Nel 1923 il primo atto significativo fu l'acquisto, da parte di Mainardo II, del Castello della "Corona di Mezo", situato nella vasta spaccatura rocciosa del Monte Las. La giurisdizione di Mezzocorona fu affidata ai nobili signori di Mezo (Metz) ed in seguito ai Conti Firmian, i quali la tennero dalla fine del sec. XV, alla loro rinuncia nel 1824 (salvo la breve parentesi del Regno Italico). Per cinque secoli esercito' le sue funzioni il "Giudizio", organo di potere giuridico-amministrativo di estrema importanza. Il "Giudizio" trovo' anche sede nell'attuale Palazzo Firmian. Nella giurisdizione vigeva lo Statuto Tirolese; questo, insieme alla Carta di Regola erano le leggi fondamentali in vigore fino agli inizi del sec. XIX. Il "Giudizio patrimoniale" Firmian, oltre che Mezzocorona e il suo Monte (Obermetz), dove esiste un nucleo abitato, comprendeva il territorio di Rovere' della Luna, Grumo e Nave San Rocco. Dalla fine del sec. XVIII la secolare economia rurale, prerogativa della zona, si trasformo' gradualmente, dal Maso Chiuso in piccola proprietà coltivatrice. Nella seconda metà del sec. XIX, a seguito della regimazione del corso dei fiumi e torrenti, gli agricoltori iniziarono a strappare terreno alle paludi rendendolo fertile e coltivabile.

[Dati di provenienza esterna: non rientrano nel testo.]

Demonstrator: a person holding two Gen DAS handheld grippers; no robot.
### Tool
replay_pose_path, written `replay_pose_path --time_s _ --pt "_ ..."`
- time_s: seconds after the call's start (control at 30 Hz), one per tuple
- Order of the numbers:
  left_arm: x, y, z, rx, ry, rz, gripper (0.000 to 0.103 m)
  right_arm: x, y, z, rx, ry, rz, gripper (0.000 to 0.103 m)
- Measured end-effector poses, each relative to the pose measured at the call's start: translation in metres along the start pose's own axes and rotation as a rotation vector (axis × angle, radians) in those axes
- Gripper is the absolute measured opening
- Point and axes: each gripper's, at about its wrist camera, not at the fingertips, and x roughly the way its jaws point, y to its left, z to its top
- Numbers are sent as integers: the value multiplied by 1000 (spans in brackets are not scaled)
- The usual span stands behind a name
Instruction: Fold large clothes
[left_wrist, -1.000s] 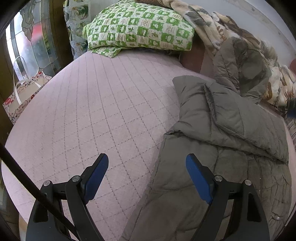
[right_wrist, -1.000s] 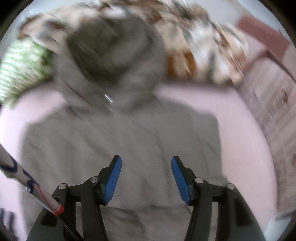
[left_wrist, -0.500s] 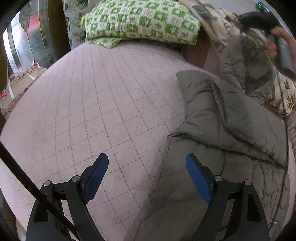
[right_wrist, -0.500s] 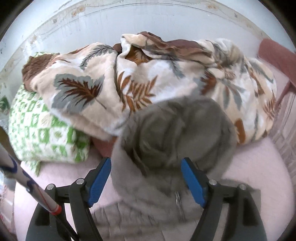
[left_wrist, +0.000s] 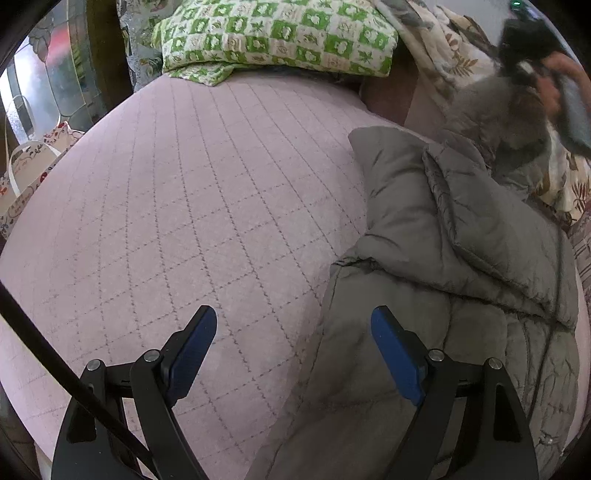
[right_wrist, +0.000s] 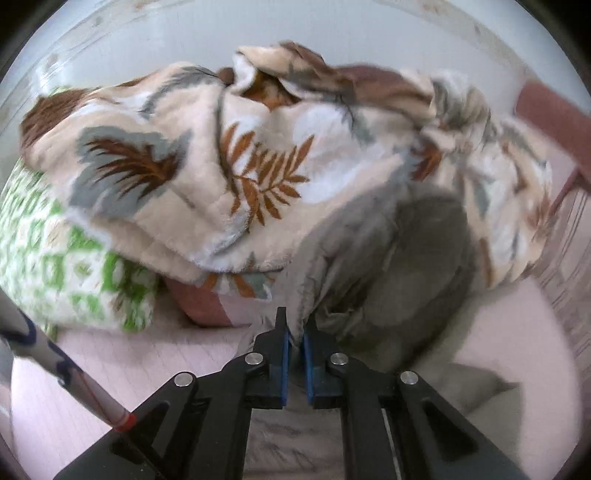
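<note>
A large grey-green padded jacket (left_wrist: 461, 258) lies on the pink quilted bed (left_wrist: 184, 203), its sleeve folded across the body. My left gripper (left_wrist: 295, 332) is open and empty, low over the jacket's left edge near the hem. My right gripper (right_wrist: 295, 328) is shut on the edge of the jacket's hood (right_wrist: 406, 258), which rests against the leaf-print blanket (right_wrist: 240, 166). In the left wrist view the right gripper (left_wrist: 524, 40) and the hand on it show at the top right, at the hood (left_wrist: 498, 107).
A green-and-white checked pillow (left_wrist: 277, 33) lies at the head of the bed, also seen in the right wrist view (right_wrist: 74, 266). The leaf-print blanket (left_wrist: 454, 48) is heaped behind the jacket. A patterned bag (left_wrist: 22, 173) stands off the bed's left edge.
My right gripper moved up from over the jacket's body to the hood and closed on its edge. My left gripper stayed open and shifted slightly forward.
</note>
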Motion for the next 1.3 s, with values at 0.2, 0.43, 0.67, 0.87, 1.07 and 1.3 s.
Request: replay_pose_path --time_s 0.2,0.43,0.67,0.87,1.07,1.3 --pt "-15 9 -2 -19 -29 -5 85 -91 -15 -45 -94 -35 31 6" --pt "-24 14 -8 -23 -42 -3 85 -162 -41 -139 -79 30 136 5" --pt "-29 22 -9 -46 -46 11 85 -111 -74 -261 136 244 219 6" --pt "-37 20 -9 -31 -71 25 85 -68 -89 -281 238 304 254 8" --pt "-34 15 -10 -26 -52 14 85 -119 -111 -281 152 220 262 33" --pt "-39 13 -12 -34 -66 12 85 -182 -161 -264 119 109 173 34"
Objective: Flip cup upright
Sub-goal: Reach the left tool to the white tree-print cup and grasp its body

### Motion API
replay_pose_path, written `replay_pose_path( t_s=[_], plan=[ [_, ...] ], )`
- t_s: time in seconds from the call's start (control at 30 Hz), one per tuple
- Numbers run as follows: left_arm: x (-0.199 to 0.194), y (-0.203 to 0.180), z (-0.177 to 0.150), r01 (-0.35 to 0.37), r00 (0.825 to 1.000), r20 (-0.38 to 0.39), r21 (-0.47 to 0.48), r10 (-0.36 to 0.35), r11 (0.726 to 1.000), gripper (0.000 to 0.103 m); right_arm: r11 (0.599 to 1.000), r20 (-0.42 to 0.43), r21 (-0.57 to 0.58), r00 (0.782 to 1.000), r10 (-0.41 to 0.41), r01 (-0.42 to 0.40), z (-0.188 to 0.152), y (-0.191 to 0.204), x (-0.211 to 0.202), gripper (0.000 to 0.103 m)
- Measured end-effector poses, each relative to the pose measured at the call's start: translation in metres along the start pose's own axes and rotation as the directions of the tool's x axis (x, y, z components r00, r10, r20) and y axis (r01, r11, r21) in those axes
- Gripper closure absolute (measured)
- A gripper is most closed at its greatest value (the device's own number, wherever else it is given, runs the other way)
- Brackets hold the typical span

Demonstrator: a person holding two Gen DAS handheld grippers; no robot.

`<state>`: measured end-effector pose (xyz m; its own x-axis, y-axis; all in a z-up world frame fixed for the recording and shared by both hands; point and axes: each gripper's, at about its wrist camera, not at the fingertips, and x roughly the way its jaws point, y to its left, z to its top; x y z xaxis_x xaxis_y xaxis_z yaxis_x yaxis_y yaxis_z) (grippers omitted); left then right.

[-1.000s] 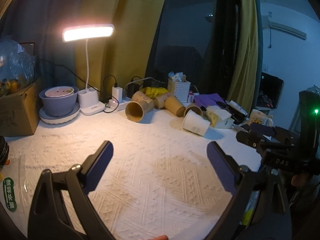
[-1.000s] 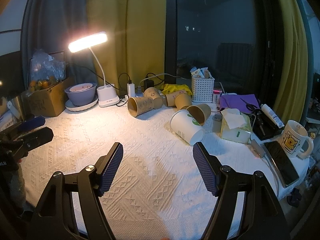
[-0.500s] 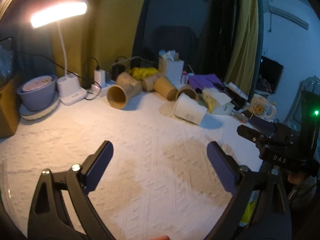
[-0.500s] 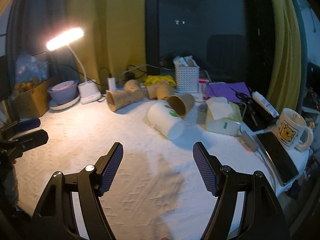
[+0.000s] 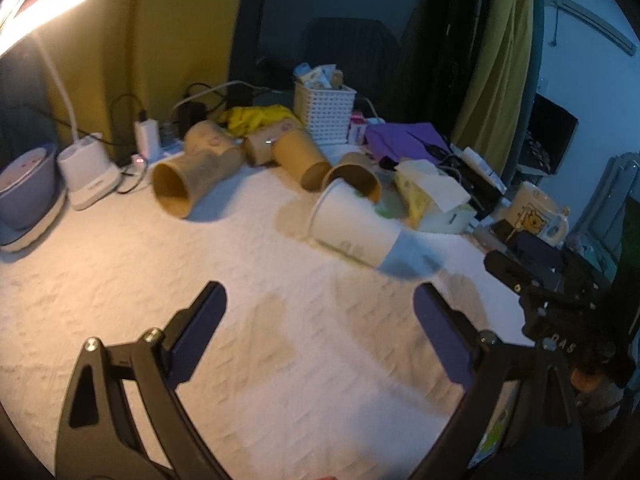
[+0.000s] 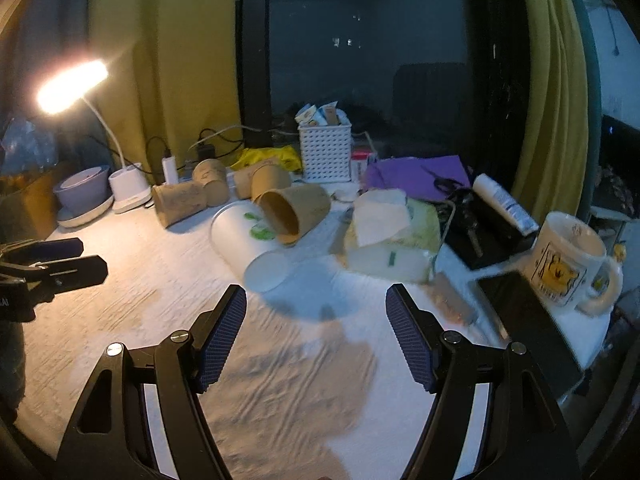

Per quanto concerne la denominazione toponomastica è curioso notare come, nel corso dei secoli, il Comune abbia subito numerosi cambiamenti di nome, tanto che si contano oltre una quarantina di denominazioni diverse. Il 29 febbraio 1902 il Ministero dell'Interno di Vienna acconsentiva al mutamento del nome dall'allora Mezzotedesco in quello di "Kronmetz". L'attuale nome di Mezzocorona risale solamente al 1924.